> **Problem details**: Look through the listing below and report every line that contains "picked".

> **Given data**:
BEGIN

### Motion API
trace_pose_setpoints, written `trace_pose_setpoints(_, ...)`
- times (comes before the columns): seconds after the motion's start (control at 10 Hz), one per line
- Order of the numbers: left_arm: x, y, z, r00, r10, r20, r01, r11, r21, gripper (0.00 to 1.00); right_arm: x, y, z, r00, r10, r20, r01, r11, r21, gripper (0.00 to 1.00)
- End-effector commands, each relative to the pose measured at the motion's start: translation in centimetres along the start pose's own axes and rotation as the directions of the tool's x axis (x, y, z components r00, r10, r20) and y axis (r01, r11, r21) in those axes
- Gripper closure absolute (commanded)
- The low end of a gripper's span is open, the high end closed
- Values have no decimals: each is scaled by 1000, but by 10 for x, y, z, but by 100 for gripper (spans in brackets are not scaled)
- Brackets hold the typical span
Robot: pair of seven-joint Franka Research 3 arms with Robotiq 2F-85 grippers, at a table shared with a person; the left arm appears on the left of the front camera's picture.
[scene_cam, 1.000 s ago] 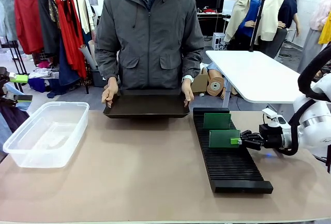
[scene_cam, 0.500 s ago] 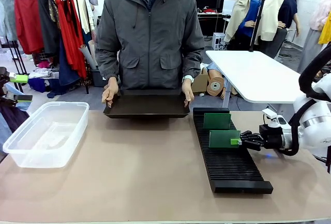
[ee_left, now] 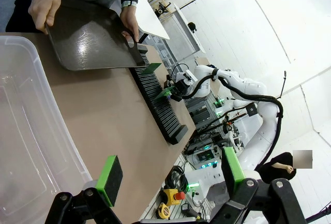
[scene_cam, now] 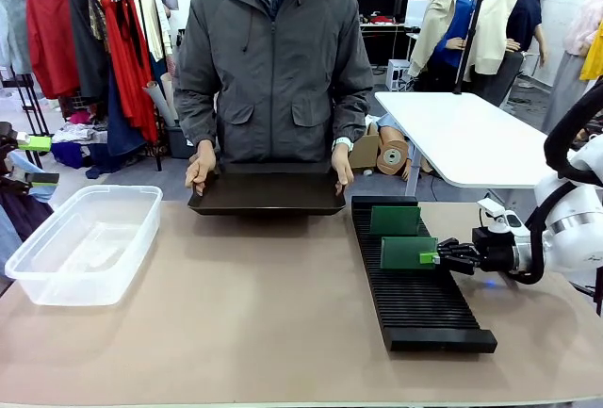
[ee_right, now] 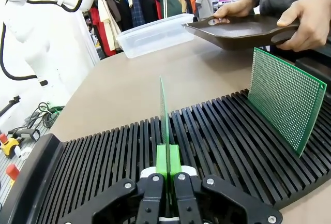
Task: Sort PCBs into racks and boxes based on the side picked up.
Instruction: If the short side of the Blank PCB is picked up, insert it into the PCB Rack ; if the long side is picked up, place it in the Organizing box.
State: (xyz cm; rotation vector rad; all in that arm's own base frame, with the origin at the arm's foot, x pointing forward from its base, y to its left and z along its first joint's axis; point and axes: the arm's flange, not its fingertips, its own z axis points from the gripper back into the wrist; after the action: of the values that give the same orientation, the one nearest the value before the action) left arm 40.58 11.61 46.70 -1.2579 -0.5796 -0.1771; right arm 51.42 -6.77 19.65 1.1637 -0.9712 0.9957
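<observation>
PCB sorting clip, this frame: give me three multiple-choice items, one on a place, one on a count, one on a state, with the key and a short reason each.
1. Where is the right gripper's PCB?
A. in the clear tub
B. upright at the rack
C. on the dark tray

2. How many PCBs stand at the rack, counting the second PCB?
A. two
B. four
C. none

3. How is the dark tray kept?
A. lying alone on the table
B. gripped by the left gripper
C. held by the person's hands at both ends

Key: 1 B, its edge meets the slots; 2 A, both stand upright; 3 C, one hand at each end.
</observation>
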Motion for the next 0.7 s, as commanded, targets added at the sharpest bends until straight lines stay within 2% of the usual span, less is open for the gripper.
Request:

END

> **Written answer**:
Task: Sort PCBs into racks and boxes based on the side picked up.
Instruction: If the short side of the Blank PCB is picked up, insert it into the PCB Rack ; if the long side is picked up, place it in the Organizing box.

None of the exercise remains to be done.